>From the SDESS experience I would recommend that we write
a checksum file into each directory, which contains the name
of each file and its checksum. Then we have a way to verify
if anything happened to any of the contents. These entries
should be generated immediately after the file was written.

--Alex

-----Original Message-----
From: [EMAIL PROTECTED] [mailto:[EMAIL PROTECTED]
On Behalf Of Russell E. Owen
Sent: Tuesday, May 30, 2006 5:45 PM
To: [email protected]
Subject: [LSST-data] Re: catalog ingest service [Data Challenge]

In article 
<[EMAIL PROTECTED]>,
 Ray Plante <[EMAIL PROTECTED]> wrote:

> On Fri, 26 May 2006, Russell E. Owen wrote:
> > The plan is for the Catalog Ingest Service (CIS) to have a higher level 
> > component that will itself decide such things as:
> > - how many worker processes are best to handle the slices
> > - which slices are handled by which process
> > - perhaps is smart enough to realize that a process is stalled and 
> > restart it on a different node (not likely for DC1)
> 
> Would it be simpler to just replicate the ingest service on different 
> nodes, each one monitoring a different input directory?  The configuration

> of the converter pipeline stage would just indicate which directory to 
> write its output to.  Since we only need 2 (rather than 200) ingest 
> nodes, half of the converters would write to one directory, and the other 
> half to the other directory.  

Having talked to Ray on the phone, we agreed to have each slice write 
data files to a separate subdirectory, one whose name is trivially 
derived from the name of the slice.

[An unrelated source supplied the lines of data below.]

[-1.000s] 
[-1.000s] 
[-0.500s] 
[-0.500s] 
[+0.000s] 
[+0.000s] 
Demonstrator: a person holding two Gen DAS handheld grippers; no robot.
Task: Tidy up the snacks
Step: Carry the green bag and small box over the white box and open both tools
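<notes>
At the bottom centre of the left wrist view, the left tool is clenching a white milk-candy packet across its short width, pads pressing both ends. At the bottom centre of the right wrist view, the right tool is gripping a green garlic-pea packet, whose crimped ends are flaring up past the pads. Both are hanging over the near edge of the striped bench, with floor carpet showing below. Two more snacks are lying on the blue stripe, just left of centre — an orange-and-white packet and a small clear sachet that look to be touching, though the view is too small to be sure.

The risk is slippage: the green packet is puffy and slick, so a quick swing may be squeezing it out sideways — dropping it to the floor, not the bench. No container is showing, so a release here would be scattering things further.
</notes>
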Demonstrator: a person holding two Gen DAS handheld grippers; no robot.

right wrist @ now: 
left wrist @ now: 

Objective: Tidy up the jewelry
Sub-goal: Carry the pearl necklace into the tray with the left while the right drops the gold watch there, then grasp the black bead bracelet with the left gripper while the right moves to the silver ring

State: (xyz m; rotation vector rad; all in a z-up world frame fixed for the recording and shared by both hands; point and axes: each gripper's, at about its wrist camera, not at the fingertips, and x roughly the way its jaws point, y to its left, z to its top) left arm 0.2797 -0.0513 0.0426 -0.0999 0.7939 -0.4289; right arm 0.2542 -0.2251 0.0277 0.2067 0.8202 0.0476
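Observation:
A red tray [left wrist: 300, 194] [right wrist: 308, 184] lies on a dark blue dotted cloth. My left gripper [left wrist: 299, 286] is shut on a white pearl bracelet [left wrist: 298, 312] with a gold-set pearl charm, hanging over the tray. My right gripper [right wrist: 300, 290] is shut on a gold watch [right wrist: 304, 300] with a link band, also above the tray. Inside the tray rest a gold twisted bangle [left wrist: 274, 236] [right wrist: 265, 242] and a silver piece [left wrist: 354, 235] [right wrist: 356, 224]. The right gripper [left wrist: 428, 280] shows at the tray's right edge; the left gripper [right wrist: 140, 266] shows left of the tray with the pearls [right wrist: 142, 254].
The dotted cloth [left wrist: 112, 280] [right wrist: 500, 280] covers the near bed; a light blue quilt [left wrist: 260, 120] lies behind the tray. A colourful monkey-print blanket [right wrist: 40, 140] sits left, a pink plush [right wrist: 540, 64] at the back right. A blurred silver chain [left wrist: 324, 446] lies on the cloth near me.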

In other words, we'll stick to 
Jacek's original plan in this regards.

That is easier for the catalog ingest service (CIS) because it knows 
that all files in a given directory are from a given slice. If data from 
multiple slices is written into one directory then the CIS would have to 
parse each data file name to figure out which slice it came from.

Also, to summarize other conversations with Ray and Jacek:
- The CIS is naturally divided up into two levels.
* At the lower level, a set of 2 or so CIS workers will run, each as a 
separate process on a separate node, each ingesting data from a 
specified set of slices into *one* database server.
* At the higher level, somebody needs to launch these CIS workers. 
Exactly who is still in question:

The CIS workers are smart enough that it appears to make sense for the 
pipeline manager to directly run them. Each CIS worker needs no more 
than a policy listing which slices to listen for and info for connecting 
to the appropriate database. The pipeline manager can detect when each 
CIS worker finishes (or fails, depending on its exit code).

But I can write a higher level CIS manager if that is desirable. Its job 
would be to apportion the slices and databases among the CIS workers. 
Nearly trivial (the only unknown at all is learning how best to launch 
the CIS workers on the appropriate nodes).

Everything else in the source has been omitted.